Copy the data that follows, character for character, minus the pictures.

------------------------------

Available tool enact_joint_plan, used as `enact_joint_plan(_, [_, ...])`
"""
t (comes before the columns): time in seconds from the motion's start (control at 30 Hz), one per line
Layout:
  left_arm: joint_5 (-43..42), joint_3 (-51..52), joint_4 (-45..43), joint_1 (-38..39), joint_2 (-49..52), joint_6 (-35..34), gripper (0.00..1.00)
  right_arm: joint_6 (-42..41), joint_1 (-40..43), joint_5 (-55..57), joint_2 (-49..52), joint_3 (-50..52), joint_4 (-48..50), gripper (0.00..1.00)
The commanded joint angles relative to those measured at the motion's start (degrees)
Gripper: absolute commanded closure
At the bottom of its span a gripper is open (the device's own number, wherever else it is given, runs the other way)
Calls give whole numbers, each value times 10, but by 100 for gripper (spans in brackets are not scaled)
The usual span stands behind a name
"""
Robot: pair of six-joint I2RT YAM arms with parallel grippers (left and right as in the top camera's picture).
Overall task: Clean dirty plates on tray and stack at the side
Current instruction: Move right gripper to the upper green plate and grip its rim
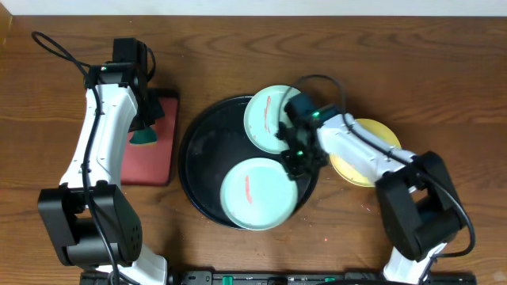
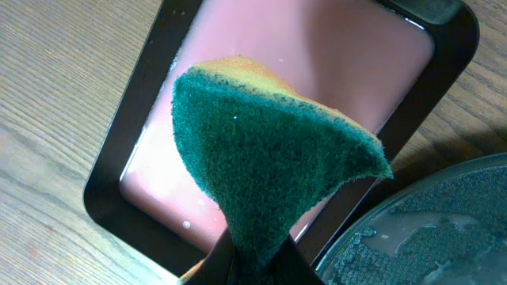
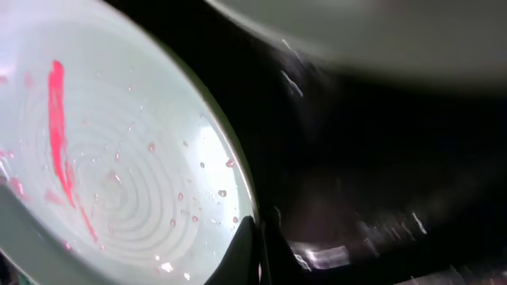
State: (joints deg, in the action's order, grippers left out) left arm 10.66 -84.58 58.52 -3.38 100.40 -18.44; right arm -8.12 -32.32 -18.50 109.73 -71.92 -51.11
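The black tray holds two mint-green plates. The near one lies flat with a red smear. The far one leans on the tray's back rim and is smeared too. The yellow plate lies on the table to the tray's right, partly under my right arm. My right gripper is shut on the near plate's right rim. The right wrist view shows the fingers pinching that plate. My left gripper is shut on the teal sponge above the red tray.
The red tray has a dark rim and lies just left of the black tray, whose floor looks wet. The far plate's blurred underside hangs over the right gripper. Cables run along the table's back left.
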Motion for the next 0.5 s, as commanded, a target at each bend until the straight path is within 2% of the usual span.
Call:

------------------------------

» Response to this exercise:
Available tool enact_joint_plan, used as `enact_joint_plan(_, [_, ...])`
"""
t (comes before the columns): time in seconds from the motion's start (control at 30 Hz), one per line
Layout:
  left_arm: joint_5 (-43..42), joint_3 (-51..52), joint_4 (-45..43), joint_1 (-38..39), joint_2 (-49..52), joint_6 (-35..34), gripper (0.00..1.00)
  right_arm: joint_6 (-42..41), joint_1 (-40..43), joint_5 (-55..57), joint_2 (-49..52), joint_3 (-50..52), joint_4 (-48..50), gripper (0.00..1.00)
The commanded joint angles relative to those measured at the motion's start (degrees)
Gripper: absolute commanded closure
At the bottom of its span a gripper is open (the device's own number, wherever else it is given, runs the other way)
Calls give whole numbers, each value times 10, but by 100 for gripper (spans in brackets are not scaled)
The usual span stands behind a name
"""
Robot: pair of six-joint I2RT YAM arms with parallel grippers (left and right as in the top camera's picture).
Overall task: Clean dirty plates on tray and stack at the side
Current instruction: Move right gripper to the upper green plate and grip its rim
State: (joints deg, in the action's order, grippers left out) left arm 10.66 -84.58 58.52 -3.38 100.40 -18.44; right arm -8.12 -32.32 -18.50 109.73 -71.92 -51.11
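The black tray holds two mint-green plates. The near one lies flat with a red smear. The far one leans on the tray's back rim and is smeared too. The yellow plate lies on the table to the tray's right, partly under my right arm. My right gripper is shut on the near plate's right rim. The right wrist view shows the fingers pinching that plate. My left gripper is shut on the teal sponge above the red tray.
The red tray has a dark rim and lies just left of the black tray, whose floor looks wet. The far plate's blurred underside hangs over the right gripper. Cables run along the table's back left.
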Motion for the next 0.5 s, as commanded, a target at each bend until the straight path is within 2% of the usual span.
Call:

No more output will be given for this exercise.